# H3 HID fog light wiring



## rchars1.8t (May 6, 2004)

Ok i have been searching for awhile now. no keywords or any search on google has returned the results im looking for. That being said i might be overlooking the obvious..... 
i have a GTI came with fogs. the HID kit has 2 wires for bulb and two to power the ballast. the HID kit for low beam was easy it has the 2 connections to power the ballast. i have the two wires on the fog bulb connected to the ballast. problem is that factory wiring for fog light only has one wire and two wires from ballast. ive probably overlooked something here and over complicating this. where do i connect the second wire coming from ballast? any help is appreciated.


----------



## dennisgli (May 17, 2003)

There should be two wires going to the fog light - one to the pigtail on the bulb - black in the photo.
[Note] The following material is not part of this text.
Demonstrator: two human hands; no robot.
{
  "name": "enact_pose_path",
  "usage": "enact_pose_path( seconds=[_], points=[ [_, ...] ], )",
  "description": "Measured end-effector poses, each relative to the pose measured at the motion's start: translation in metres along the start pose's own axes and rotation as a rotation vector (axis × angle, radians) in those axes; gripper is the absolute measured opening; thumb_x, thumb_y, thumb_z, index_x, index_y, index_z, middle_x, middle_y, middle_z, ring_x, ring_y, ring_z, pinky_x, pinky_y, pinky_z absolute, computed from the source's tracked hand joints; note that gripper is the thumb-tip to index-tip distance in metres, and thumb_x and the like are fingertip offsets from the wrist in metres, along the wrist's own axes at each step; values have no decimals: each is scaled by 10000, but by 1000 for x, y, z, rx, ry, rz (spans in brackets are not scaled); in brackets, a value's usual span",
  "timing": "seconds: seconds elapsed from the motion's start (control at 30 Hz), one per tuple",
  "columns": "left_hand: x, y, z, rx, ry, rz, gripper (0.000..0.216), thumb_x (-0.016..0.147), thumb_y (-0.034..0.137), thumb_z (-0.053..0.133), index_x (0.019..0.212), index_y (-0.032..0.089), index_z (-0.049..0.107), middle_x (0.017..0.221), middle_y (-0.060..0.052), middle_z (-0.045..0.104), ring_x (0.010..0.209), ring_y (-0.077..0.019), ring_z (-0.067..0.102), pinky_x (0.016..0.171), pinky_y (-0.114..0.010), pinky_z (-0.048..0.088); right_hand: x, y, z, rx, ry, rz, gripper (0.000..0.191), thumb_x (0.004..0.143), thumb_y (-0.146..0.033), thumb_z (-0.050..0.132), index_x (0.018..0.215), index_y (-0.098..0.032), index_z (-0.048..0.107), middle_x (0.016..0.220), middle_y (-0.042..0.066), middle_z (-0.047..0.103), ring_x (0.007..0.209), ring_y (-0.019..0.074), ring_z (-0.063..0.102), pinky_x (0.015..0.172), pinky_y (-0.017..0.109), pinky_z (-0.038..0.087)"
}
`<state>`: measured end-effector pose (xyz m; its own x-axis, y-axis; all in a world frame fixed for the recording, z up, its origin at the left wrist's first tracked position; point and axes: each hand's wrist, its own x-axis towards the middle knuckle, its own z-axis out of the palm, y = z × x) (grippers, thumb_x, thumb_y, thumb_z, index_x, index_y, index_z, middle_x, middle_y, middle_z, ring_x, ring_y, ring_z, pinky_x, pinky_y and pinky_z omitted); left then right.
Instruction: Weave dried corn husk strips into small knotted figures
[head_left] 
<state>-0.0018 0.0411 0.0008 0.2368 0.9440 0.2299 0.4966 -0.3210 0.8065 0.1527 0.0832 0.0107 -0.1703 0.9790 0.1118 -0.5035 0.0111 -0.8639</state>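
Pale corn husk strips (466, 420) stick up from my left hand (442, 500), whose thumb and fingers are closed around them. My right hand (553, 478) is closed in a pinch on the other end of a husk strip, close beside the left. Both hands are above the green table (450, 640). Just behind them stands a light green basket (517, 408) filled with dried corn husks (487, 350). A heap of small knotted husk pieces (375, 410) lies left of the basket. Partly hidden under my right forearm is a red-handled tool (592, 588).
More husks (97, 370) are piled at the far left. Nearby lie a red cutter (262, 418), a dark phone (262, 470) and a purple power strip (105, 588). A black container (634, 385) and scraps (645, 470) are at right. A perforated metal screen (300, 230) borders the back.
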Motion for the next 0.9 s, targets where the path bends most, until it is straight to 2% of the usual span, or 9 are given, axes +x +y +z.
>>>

And one going to the bulb holder - dark brown in the photo.


----------



## rchars1.8t (May 6, 2004)

thats how my stock bulbs wires up.... but my hid kit is different. i have two wires that the bulb connects to the ballast from the ballast two wires Black and Red come to the stock wiring. the stock wiring allows to connect the hot wire..... oh wait i guess i see it now. positive to the pigtail and then the ground wire from the ballast goes to the brown wire in the pic huh?


----------



## rchars1.8t (May 6, 2004)

oh and i forgot to thank you for the pic and info. i was over complicating the deal.. typical for me to do! thanks :beer:


----------